We are using the STM's GPIOS for debugging.
This is the code that that fully reproduces the problem:
#include "stm32f10x.h"
#include "system_stm32f10x.h"
#include "stdlib.h"
#include "stdio.h"
const unsigned short RTC_FREQ = 62500;
unsigned short prescaler_1ms = RTC_FREQ/1000;
int main()
{
//********** Clock Init **********
RCC->CFGR |= RCC_CFGR_ADCPRE_0 | RCC_CFGR_ADCPRE_1; // ADC prescaler
RCC->APB2ENR |= RCC_APB2ENR_AFIOEN; // Alternate Function I/O clock enable
RCC->APB2ENR |= RCC_APB2ENR_IOPCEN; // I/O port C clock enable
RCC->APB2ENR |= RCC_APB2ENR_IOPAEN; // I/O port A clock enable
RCC->APB2ENR |= RCC_APB2ENR_ADC1EN; // ADC 1 interface clock enable
RCC->APB1ENR |= RCC_APB1ENR_TIM2EN; // Timer 2 clock enable
RCC->AHBENR = RCC_AHBENR_DMA1EN; // DMA1 clock enable
RCC->CSR = RCC_CSR_LSION; // Internal Low Speed oscillator enable
//********************************
/* GPIO Configuration */
GPIOC->CRH = GPIO_CRH_MODE12_0; //GPIO Port C Pin 12
GPIOC->CRH |= GPIO_CRH_MODE13_1 | GPIO_CRH_MODE13_0;
GPIOC->CRH |= GPIO_CRH_MODE10_0;
GPIOC->CRH |= GPIO_CRH_MODE9_0;
GPIOC->CRH |= GPIO_CRH_MODE8_0;
GPIOC->CRL = GPIO_CRL_MODE7_0;
GPIOC->CRL |= GPIO_CRL_MODE6_0;
GPIOC->CRL |= GPIO_CRL_MODE4_0;
GPIOC->CRL |= GPIO_CRL_MODE3_0;
while(1){
if(prescaler_1ms & (1<<0))GPIOC->BSRR |= GPIO_BSRR_BR13;
else GPIOC->BSRR |= GPIO_BSRR_BS13;
if(prescaler_1ms & (1<<1))GPIOC->BSRR |= GPIO_BSRR_BR12;
else GPIOC->BSRR |= GPIO_BSRR_BS12;
if(prescaler_1ms & (1<<2))GPIOC->BSRR |= GPIO_BSRR_BR10;
else GPIOC->BSRR |= GPIO_BSRR_BS10;
if(prescaler_1ms & (1<<3))GPIOC->BSRR |= GPIO_BSRR_BR9;
else GPIOC->BSRR |= GPIO_BSRR_BS9;
if(prescaler_1ms & (1<<4))GPIOC->BSRR |= GPIO_BSRR_BR8;
else GPIOC->BSRR |= GPIO_BSRR_BS8;
if(prescaler_1ms & (1<<5))GPIOC->BSRR |= GPIO_BSRR_BR7;
else GPIOC->BSRR |= GPIO_BSRR_BS7;
if(prescaler_1ms & (1<<6))GPIOC->BSRR |= GPIO_BSRR_BR6;
else GPIOC->BSRR |= GPIO_BSRR_BS6;
if(prescaler_1ms & (1<<7))GPIOC->BSRR |= GPIO_BSRR_BR4;
else GPIOC->BSRR |= GPIO_BSRR_BS4;
if(prescaler_1ms & (1<<8))GPIOC->BSRR |= GPIO_BSRR_BR3;
else GPIOC->BSRR |= GPIO_BSRR_BS3;
}
return 0;
}
When that code compiles, we are expecting the result 0b111110 at the GPIOS. When we change
const unsigned short RTC_FREQ = 62500;
to
unsigned short RTC_FREQ = 62500;
we get 0b111111111.
This is the Makefile that we use:
EABI_PATH=$(ROOT_DIR)"arm_toolchain/gcc-arm-none-eabi-6-2017-q2-update/arm-none-eabi/"
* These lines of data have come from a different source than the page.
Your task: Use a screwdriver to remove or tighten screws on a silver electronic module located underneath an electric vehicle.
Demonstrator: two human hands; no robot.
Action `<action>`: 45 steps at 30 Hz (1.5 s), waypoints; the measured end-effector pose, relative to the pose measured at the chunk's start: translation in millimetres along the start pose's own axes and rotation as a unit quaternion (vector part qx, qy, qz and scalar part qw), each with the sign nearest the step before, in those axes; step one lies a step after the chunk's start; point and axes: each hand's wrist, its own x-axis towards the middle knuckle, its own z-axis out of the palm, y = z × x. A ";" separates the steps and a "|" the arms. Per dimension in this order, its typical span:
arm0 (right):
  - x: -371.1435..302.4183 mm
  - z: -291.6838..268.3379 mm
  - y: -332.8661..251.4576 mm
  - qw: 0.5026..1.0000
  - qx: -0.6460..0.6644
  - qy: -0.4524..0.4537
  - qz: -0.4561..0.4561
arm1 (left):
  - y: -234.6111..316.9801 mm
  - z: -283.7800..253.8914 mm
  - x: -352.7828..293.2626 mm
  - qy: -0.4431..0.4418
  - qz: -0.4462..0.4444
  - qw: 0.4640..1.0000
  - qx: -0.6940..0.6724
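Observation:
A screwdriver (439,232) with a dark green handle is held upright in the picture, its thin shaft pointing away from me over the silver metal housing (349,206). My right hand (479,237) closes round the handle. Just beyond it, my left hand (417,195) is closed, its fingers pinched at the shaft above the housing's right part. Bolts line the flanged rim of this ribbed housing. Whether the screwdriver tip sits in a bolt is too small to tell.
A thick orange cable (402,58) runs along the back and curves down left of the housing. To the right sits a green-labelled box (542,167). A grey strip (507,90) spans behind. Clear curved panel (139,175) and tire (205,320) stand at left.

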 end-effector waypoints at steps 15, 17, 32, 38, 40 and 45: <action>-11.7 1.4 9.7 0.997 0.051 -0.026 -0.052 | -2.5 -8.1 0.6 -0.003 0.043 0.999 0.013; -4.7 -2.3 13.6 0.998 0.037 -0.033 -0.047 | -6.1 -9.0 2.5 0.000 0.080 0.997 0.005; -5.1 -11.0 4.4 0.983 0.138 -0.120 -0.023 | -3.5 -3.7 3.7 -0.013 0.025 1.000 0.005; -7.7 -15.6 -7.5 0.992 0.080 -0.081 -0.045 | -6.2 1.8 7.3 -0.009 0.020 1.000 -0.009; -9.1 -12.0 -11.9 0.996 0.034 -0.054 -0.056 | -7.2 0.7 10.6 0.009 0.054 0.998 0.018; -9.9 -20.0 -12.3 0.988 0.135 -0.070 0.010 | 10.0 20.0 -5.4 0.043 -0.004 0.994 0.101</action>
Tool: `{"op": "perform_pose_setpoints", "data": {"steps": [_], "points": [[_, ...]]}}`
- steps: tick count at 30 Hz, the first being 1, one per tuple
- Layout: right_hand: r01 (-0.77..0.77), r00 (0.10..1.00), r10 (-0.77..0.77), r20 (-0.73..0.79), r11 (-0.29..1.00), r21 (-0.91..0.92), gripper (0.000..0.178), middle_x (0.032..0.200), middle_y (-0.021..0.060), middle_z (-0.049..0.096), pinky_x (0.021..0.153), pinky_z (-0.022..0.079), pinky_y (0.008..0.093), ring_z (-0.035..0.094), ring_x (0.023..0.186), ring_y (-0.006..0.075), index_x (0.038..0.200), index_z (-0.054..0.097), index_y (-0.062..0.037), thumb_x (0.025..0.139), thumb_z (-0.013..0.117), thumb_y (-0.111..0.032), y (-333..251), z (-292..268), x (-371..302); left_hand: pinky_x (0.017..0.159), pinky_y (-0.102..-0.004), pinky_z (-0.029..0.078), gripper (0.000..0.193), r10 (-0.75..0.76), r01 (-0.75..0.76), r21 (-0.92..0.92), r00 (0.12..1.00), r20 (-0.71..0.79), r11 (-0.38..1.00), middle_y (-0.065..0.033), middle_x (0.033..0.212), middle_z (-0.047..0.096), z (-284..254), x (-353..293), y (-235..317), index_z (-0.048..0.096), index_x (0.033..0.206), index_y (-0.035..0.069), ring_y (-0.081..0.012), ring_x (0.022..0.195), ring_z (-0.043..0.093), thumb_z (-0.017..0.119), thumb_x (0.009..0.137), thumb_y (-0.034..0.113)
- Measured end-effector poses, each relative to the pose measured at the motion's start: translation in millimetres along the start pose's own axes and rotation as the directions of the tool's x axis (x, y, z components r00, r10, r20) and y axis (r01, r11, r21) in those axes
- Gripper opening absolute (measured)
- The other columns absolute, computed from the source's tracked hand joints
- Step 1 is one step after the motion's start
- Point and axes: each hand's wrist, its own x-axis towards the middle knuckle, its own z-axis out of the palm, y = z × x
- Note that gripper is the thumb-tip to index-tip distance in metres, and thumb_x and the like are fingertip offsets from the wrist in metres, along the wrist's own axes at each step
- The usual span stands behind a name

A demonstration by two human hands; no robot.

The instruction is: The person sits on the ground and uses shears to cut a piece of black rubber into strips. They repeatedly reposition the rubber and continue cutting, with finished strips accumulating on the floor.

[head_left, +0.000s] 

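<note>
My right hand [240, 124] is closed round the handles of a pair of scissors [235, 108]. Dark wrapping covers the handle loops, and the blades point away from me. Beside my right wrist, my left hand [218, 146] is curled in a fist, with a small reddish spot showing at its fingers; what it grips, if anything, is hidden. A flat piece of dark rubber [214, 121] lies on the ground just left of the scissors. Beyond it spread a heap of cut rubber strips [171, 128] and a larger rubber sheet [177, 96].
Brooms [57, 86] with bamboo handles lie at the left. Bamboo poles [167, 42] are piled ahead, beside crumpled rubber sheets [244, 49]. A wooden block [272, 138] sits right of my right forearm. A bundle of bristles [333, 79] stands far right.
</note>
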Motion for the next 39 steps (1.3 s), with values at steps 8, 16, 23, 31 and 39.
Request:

CMSIS_INC_PATH=$(ROOT_DIR)"STMLib/STM32F10x_StdPeriph_Lib_V3.5.0/Libraries/CMSIS/CM3/"
PROJECT_INC=$(ROOT_DIR)
CXXINCS = -I$(EABI_PATH)"include" -I$(CMSIS_INC_PATH)"CoreSupport" -I$(CMSIS_INC_PATH)"DeviceSupport/ST/STM32F10x" -I$(PROJECT_INC)"Source" -I$(PROJECT_INC)"Includes"
CXXLIBS = -L$(EABI_PATH)"lib" -L$(EABI_PATH)"6.3.1"
CXXFLAGS = --specs=nosys.specs -DSTM32F10X_MD -DVECT_TAB_FLASH -fdata-sections -ffunction-sections -fno-exceptions -mthumb -mcpu=cortex-m3 -march=armv7-m -O2
LDFLAGS = -lstdc++ -Wl,--gc-sections
CC = $(EABI_PATH)"../bin/arm-none-eabi-gcc"
CXX = $(EABI_PATH)"../bin/arm-none-eabi-g++"
LD = $(EABI_PATH)"../bin/arm-none-eabi-ld"
STRIP = $(EABI_PATH)"../bin/arm-none-eabi-strip"
all:
$(CC) $(CXXINCS) -c $(PROJECT_INC)"Source/syscalls.c" $(PROJECT_INC)"Source/startup.c" $(CXXFLAGS)
$(CXX) $(CXXINCS) -c $(PROJECT_INC)"Source/main.cpp" $(CMSIS_INC_PATH)"DeviceSupport/ST/STM32F10x/system_stm32f10x.c" $(CXXFLAGS)
$(CXX) $(CXXLIBS) -o main syscalls.o main.o startup.o -T linker.ld system_stm32f10x.o $(LDFLAGS)
$(STRIP) --strip-all main
$(EABI_PATH)"bin/objcopy" -O binary main app
$(EABI_PATH)"bin/objdump" -b binary -m arm_any -D app > app_disasm
rm -f *.o main adc timer task solenoid dma startup syscalls system_stm32f10x
Does anybody have a clue what can cause a problem like that? Is that a compiler bug? Have we missed something?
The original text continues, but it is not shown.